What does a date typically look like? A nice, fancy dinner for two at a premium restaurant. This is the imagery that immediately comes to mind when someone mentions the word ‘date’. Why is that? Dinner dates have been a common, safe option for years. It’s a formula that has been unchanged for a very long time. Moreover, most movies and shows showcase a date as a fancy outing in a nice restaurant. Hence, the stereotype. What if it was told to you that dinner dates are slowly losing relevance? They’re no longer the staple option. Confusing, right? What else could you do if you didn't go out for dinner? A newer, younger generation seems to have most of the answers.

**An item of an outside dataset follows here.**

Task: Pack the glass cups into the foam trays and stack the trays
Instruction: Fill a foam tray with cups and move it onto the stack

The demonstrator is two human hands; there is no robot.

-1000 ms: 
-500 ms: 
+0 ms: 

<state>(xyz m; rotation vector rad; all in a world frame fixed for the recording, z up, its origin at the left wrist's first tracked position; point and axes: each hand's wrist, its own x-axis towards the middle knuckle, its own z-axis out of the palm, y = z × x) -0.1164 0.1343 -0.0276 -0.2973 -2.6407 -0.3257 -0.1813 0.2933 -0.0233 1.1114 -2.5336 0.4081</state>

The young generation likes adventure and thrill seeking. Hence, most dates planned by them involve some sort of physical activity. Less traditional and more authentic seems to be the new normal. BBQ, camping, street food hopping and exploring new things are what many now consider as date activities. For the less adventurous, a simple picnic, going for a stand-up show or a peaceful coffee date are the go-to.
Sober dates are routine standards. Alcohol free dates have become a more bonafide way to interact with one another and challenge traditional dating norms. A recent study conducted by Tinder showed that 72 percent people mentioned on their Tinder profiles that they don’t drink or only drink occasionally. Also, the use of the beer glass emoji and wine glass emoji has decreased by 40 percent and 25 percent respectively on Tinder year on year. In India, interests such as ‘grabbing a drink’ have also seen a decline this year while tea, coffee and going outdoors saw an increase.
Gone are the days, when looks were the gold standard for choosing someone to go on a date with. The study showed 73 percent of young singles surveyed across all genders said they were looking for someone who is clear about what they want, has a good sense of humour and has good hygiene. Furthermore, loyalty, respect and open-mindedness are considered as far more important qualities than looks.
Dr. Chandni Tugnait, Life Coach & Tinder’s Relationship Expert said, “Young adults are feeling more confident, recognise what healthy dating looks like and know what positive signs to look out for when swiping. They are able to focus on the positive characteristics and attitudes that they believe will keep them happy, content and feeling valued throughout their relationship. So while they may go on blind dates, they no longer turn a blind eye to red flags and increasingly look for green flags or positives in a match or a relationship.”
The survey also showed that awareness and investment in social issues was a factor that 75 percent of young singles were looking for in a potential match. In fact, so many Indian Tinder members mentioned LGBTQIA+, the environment, mental health, Ukraine and feminism in their bios this year, that they all rank in the top 5 local issues.
Post pandemic, young singles were more than ready to scope and play the field this year. However, they chose a high quality roster where everyone had similar interests. ‘Situationships’ came in as new to develop better relationships with a lot less pressure. A ‘situationship’ Is a casual but cleverly defined relationship.
Nearly two thirds of the young Tinder population said that they could easily identify a red or green flag while dating. Due to tips and major psychoanalysis on social media, young singles are more aware of the good, the bad and the ugly when it comes to dating and can recognise and steer clear of toxic relationships.
Aahana Dhar, Director of Communications for Tinder India said, “Indian daters are wasting no time in reshaping the dating world in their image, once they could return to IRL dating. We’ve seen singles be incredibly intentional in both who they choose to date and how they choose to date. Moving over icebreakers, young daters have also been looking for casual activities and shared experiences to get to know each other and make their first dates count. As we shift into gear for 2023, the trends of 2022 will definitely guide the way Indian daters navigate the world of dating, friends, connections and relationships – and we can’t wait to see them continue to embrace situationships, spontaneous trips and sober dates!”